Se escuchan “Mariposa Pontiac” o “Nueva Roma” y se canta fuerte; se escucha “Gualicho” y el volumen baja y la pena sube.

“Decidimos venir porque el Indio se merece que seamos muchos para despedirlo, es impresionante la cantidad de gente que hay, pero así eran también sus recitales, estallados. Así que así tiene que ser su adiós”, dice Juan Martín. A él le toca manejar los 660 kilómetros de vuelta.

A lo largo de la larguísima espera para entrar al Polideportivo Gatica, hay trabajadores de Defensa Civil, de emergencias médicas, del Ministerio de Salud bonaerense y también bomberos: chequean que todo se mantenga en orden y, los bomberos en especial, se ocupan de que no se formen amontonamientos largos de gente que puedan resultar peligrosos. De vez en cuando, se llevan un aplauso por la tarea. Hay orden, música y tristeza en la espera por entrar a la capilla ardiente.

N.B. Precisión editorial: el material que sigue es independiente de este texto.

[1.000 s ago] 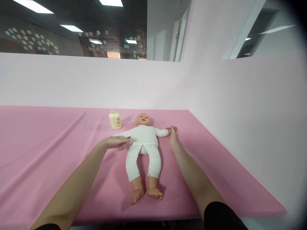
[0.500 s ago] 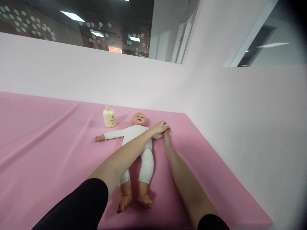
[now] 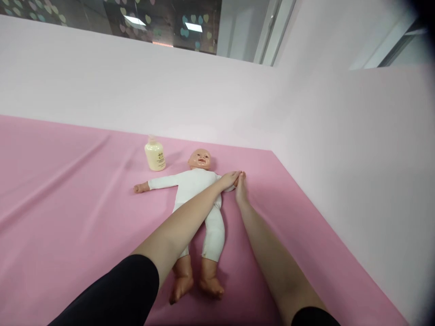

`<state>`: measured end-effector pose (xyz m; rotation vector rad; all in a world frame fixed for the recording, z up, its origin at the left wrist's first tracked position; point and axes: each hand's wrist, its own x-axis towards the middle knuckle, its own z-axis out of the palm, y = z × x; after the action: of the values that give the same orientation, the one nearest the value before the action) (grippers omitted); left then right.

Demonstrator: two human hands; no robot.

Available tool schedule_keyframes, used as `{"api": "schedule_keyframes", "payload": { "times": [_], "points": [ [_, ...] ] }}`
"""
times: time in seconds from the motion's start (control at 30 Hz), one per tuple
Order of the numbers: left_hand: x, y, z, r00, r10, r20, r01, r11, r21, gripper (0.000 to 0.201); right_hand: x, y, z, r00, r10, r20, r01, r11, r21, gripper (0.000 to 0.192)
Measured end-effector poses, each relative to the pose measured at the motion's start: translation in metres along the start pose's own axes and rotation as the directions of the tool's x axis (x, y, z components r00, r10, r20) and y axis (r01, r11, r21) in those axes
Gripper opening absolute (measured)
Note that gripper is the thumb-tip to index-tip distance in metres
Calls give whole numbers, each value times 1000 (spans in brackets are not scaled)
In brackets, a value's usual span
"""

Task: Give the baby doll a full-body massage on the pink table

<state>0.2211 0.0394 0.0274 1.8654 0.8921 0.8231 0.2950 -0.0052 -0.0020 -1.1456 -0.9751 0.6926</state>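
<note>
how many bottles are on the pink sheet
1. A single cream-coloured bottle stands upright on the pink sheet, just left of the doll's head, apart from both hands. Nothing in view seems to hide another.

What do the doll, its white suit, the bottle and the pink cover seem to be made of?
Doll: the head and feet look like smooth moulded plastic or vinyl with a slight sheen.
White suit: soft matte fabric, slightly wrinkled, probably knit.
Bottle: pale cream, glossy, likely plastic; the printed label is too small to read.
Pink cover: matte woven cloth, shown by its long soft folds.
</note>
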Motion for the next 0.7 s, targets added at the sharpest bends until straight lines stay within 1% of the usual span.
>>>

La capilla ardiente del Indio Solari se organizó en el polideportivo municipal con un ataúd, una pantalla con la leyenda

Gabriela y Marcos son porteños pero viven en Catamarca desde hace 17 años. Se conocieron en 1999 a unas cuadras del Patinódromo Municipal de Mar del Plata: los dos habían ido con sus grupos de amigos a ver a Los Redondos. Una amiga de Gabriela hizo de puente entre los dos grupos y, dice Marcos, “fue como un flechazo”. Tienen tres hijos y están juntos hace casi tres décadas.

“A los Redondos les debo lo más importante que tengo: mi familia. Los amo, los escuchaba cuando era pendejo y los seguí escuchando, también a Los Fundamentalistas. Amo sus canciones, pero me cambiaron la vida de una manera que va más allá de la música: me dieron un amor y a mis hijos”, dice él.

Ella muestra la foto de sus tres cachorros que tiene como fondo en el celular: el más grande tiene puesta una remera de Oktubre.

Antes y después de la capilla ardiente suenan sin parar las canciones de Los Redondos. Cantarlas o no depende del índice de tristeza que gobierne a la tribu en cada instante. Pero ahí están, una atrás de otra, en los parlantes y en las vidas de todas estas personas que vinieron a decir adiós, a decir gracias, a decir te amo.

En Porco Rex, su segundo disco junto a Los Fundamentalistas del Aire Acondicionado, Solari escribió un verso hermoso que dice: “Hay que estar muy sonado para olvidarte”. Este domingo hecho de nubes y de una tristeza masiva que sólo se calma con canciones, alguien lo dejó escrito en una pared.